What you need to do: Could you set down the listing below exactly and omit its images?

Information supplied:
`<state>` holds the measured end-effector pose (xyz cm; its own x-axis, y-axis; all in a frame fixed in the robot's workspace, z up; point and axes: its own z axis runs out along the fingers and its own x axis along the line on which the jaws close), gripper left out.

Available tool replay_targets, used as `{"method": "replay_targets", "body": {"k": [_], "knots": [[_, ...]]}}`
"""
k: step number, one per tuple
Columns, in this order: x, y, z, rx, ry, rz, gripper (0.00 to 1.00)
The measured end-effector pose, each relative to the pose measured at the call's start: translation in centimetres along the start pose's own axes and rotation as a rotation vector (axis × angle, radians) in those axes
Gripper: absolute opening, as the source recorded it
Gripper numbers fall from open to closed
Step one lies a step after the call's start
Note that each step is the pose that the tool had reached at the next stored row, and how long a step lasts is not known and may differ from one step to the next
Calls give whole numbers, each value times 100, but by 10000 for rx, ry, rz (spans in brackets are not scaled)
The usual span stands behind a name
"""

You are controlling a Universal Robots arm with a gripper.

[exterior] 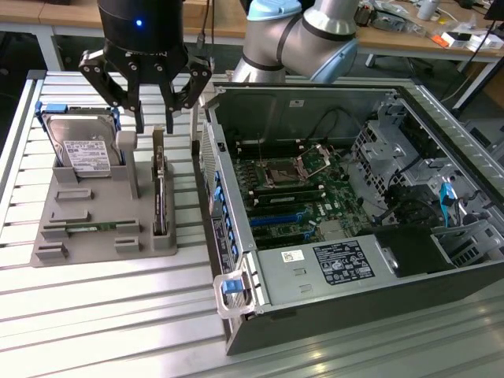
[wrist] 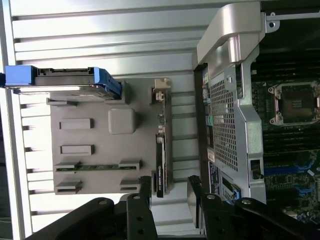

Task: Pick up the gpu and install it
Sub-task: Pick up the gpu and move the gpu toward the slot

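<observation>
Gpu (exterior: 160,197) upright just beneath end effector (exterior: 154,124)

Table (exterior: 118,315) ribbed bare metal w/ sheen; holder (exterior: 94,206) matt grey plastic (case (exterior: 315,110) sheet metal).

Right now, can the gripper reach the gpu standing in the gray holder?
Probably yes. The gripper hangs open above the gpu, which stands on edge in the gray holder with nothing covering its top. A gray post stands close beside it.
</observation>
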<state>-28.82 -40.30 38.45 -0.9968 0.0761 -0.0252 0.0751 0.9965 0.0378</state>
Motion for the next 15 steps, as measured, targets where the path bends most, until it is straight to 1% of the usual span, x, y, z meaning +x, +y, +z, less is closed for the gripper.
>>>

Response area:
`<state>` holds the measured end-effector pose (xyz cm; its own x-axis, y-axis; all in a frame fixed in the robot's workspace, z up; point and axes: its own z axis runs out along the fingers and its own x axis along the line on which the jaws close), gripper left out.

Available tool replay_targets, used as `{"method": "replay_targets", "body": {"k": [_], "knots": [[_, ...]]}}`
"""
k: step number, one per tuple
Columns, in this order: x, y, z, rx, ry, rz, gripper (0.00 to 1.00)
The measured end-effector pose, each relative to the pose measured at the call's start: translation in centimetres along the start pose's own axes and rotation as a rotation vector (axis × angle, radians) in those axes
Gripper: absolute opening, as the source recorded it
Gripper numbers fall from open to closed
Step one lies a step after the call's start
Note that each step is the pose that the tool had reached at the next stored row, and how long a step lasts is not known and may differ from one step to the next
Calls give whole numbers, each value times 100, but by 10000 for rx, ry, rz (spans in brackets are not scaled)
The usual span stands behind a name
"""

You are controlling a Universal Robots arm with a gripper.

[exterior] 
[wrist] 

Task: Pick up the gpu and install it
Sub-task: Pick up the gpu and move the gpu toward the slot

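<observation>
Gpu (exterior: 160,197) upright just beneath end effector (exterior: 154,124)

Table (exterior: 118,315) ribbed bare metal w/ sheen; holder (exterior: 94,206) matt grey plastic (case (exterior: 315,110) sheet metal).

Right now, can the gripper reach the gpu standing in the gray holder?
Probably yes. The gripper hangs open above the gpu, which stands on edge in the gray holder with nothing covering its top. A gray post stands close beside it.
</observation>
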<state>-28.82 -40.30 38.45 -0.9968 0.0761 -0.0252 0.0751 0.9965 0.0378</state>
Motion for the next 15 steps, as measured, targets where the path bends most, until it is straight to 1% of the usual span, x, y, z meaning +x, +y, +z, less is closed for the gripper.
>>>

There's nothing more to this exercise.